13. A method of monitoring depressive subjects in remission, comprising: a) detecting and measuring the amount of spadin in a biological sample from a subject thought to be in remission for depression and b) comparing the amount in a) to the amount of spadin in a healthy control, wherein when the amount in a) is similar to the amount in the healthy control, there is an indication that the subject is in remission.

14. A method of determining the course of depression in a subject comprising: a) measuring at a first time, the amount of spadin in a biological sample from the subject; b) measuring, at a second time, the amount of spadin in a biological sample from the subject; and c) comparing the first measurement with the second measurement; wherein the comparative measurements determine the course of depression in the subject.

15. A method of identifying a candidate compound for treating depression, the method comprising determining whether the candidate compound inhibits currents mediated by the TREK-1 channel, wherein when the candidate compound inhibits currents mediated by the TREK-1 channel, it is a candidate compound for treating depression.

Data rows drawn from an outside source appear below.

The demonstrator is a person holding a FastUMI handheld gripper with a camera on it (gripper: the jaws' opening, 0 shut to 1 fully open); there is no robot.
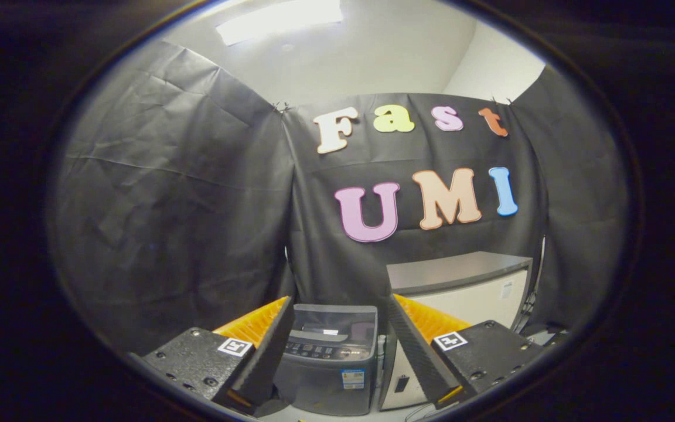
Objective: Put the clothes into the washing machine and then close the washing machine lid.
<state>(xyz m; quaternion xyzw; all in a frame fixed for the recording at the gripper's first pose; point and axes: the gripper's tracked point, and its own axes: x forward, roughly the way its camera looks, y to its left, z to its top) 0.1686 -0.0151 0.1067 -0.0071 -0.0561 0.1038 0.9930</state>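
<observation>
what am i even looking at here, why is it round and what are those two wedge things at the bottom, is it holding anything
This is a picture taken by a fisheye camera mounted on a handheld gripper, a two-finger tool that a person carries to do a chore. The wide lens bends everything into a round image. The two wedge shapes at the bottom are the gripper's own fingers, seen from behind as the camera looks forward along them. They stand apart, so the gripper is open and holds nothing.

Between and beyond the fingers stands a small grey top-loading washing machine, with a control panel on top. Its lid looks closed, though that is hard to tell from this angle. Beside it is a pale cabinet with a dark top. Black cloth forms the booth's walls, and a ceiling light shines above.
</observation>
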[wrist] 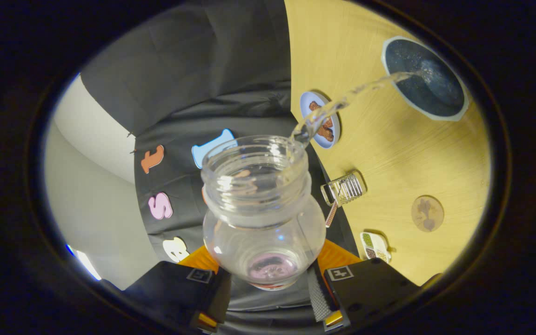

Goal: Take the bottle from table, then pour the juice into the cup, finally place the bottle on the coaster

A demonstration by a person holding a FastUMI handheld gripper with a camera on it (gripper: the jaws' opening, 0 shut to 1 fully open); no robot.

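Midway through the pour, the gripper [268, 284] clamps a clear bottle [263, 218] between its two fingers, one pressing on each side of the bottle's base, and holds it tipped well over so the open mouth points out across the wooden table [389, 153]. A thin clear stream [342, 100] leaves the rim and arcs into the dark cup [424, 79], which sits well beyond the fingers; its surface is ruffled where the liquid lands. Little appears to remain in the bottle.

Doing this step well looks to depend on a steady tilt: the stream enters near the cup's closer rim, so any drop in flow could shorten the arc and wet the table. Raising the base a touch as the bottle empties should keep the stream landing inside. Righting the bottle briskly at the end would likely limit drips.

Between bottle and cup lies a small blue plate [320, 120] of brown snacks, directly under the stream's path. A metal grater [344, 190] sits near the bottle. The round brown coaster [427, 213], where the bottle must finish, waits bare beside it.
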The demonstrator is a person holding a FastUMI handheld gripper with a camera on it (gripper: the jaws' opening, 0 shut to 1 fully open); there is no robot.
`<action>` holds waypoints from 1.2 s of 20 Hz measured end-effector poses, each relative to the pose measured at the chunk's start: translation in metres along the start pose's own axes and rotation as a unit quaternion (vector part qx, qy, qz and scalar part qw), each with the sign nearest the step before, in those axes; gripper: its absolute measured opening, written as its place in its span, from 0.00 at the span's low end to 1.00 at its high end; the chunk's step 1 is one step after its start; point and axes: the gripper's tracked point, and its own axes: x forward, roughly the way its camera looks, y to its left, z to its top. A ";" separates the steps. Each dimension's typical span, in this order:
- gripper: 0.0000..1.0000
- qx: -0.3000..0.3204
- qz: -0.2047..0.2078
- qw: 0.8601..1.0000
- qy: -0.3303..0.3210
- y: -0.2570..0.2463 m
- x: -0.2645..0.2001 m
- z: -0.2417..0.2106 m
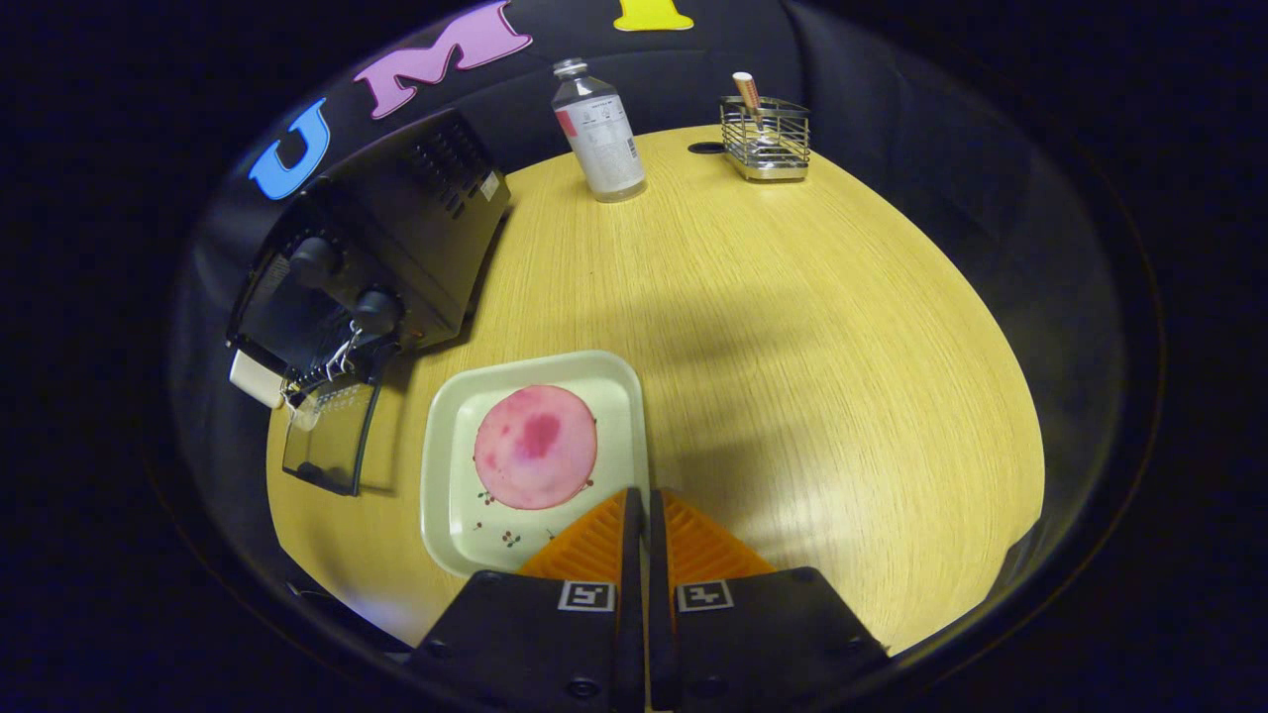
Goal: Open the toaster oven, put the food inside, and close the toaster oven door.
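Gripper (639,495) points forward over the table (792,327), fingers pressed together gripping the tray (441,515) rim, pink food (536,447) lower centre, open oven (376,248) upper left.

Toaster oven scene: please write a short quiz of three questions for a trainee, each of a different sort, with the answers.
1. True or false: the door of the toaster oven is folded down open.
2. Multiple choice: the round pink food lies on: A) the bare table; B) the pale square tray; C) the wire rack of the oven.
3. Fill in: the fingers of the gripper are ____, with nothing between them, at the near right rim of the tray.

Key
1. True. The glass door hangs open toward the table.
2. B.
3. Shut. The food is just ahead of the fingertips, to their left.
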 end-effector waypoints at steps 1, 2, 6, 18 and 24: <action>0.08 0.017 0.007 1.000 -0.002 0.002 -0.001 0.002; 0.07 0.036 0.016 0.999 0.002 0.003 -0.002 -0.001; 0.06 0.133 0.070 0.988 0.022 0.016 0.000 -0.002; 0.06 0.276 0.124 0.953 -0.011 0.017 -0.052 0.020; 0.06 0.289 0.130 0.948 -0.025 0.028 -0.081 0.013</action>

16. A kit comprising a detectably labeled probe for detecting spadin in a biological sample.

17. The method of claim 2, wherein the biological sample is a body fluid selected from the group consisting of blood, blood plasma, serum, bone marrow, stool, synovial fluid, lymphatic fluid, cerebrospinal fluid, sputum, urine, mother's milk, sperm, exudates and mixtures thereof.

18. The method of claim 2, wherein the control is the amount of spadin in a sample from a subject without depression.

19. The method of claim for 2, wherein the control is the amount of spadin in a sample from a subject with depression.

20. The method of claims 2, wherein analyzing spadin expression comprises using a probe.

21. The method of claim 20, wherein the probe is an antibody that specifically binds spadin.

22. The method of claim 21, wherein the antibody binds SEQ ID NO: 1.

23. The method of claim 20, wherein the probe is a nucleic acid probe that binds spadin-encoding nucleic acid.

24. The method of claim 2, wherein analyzing the biological sample for spadin expression comprises use of nucleic acid amplification.

25. The method of claim 2, which is carried out in combination with other methods of diagnosing depression.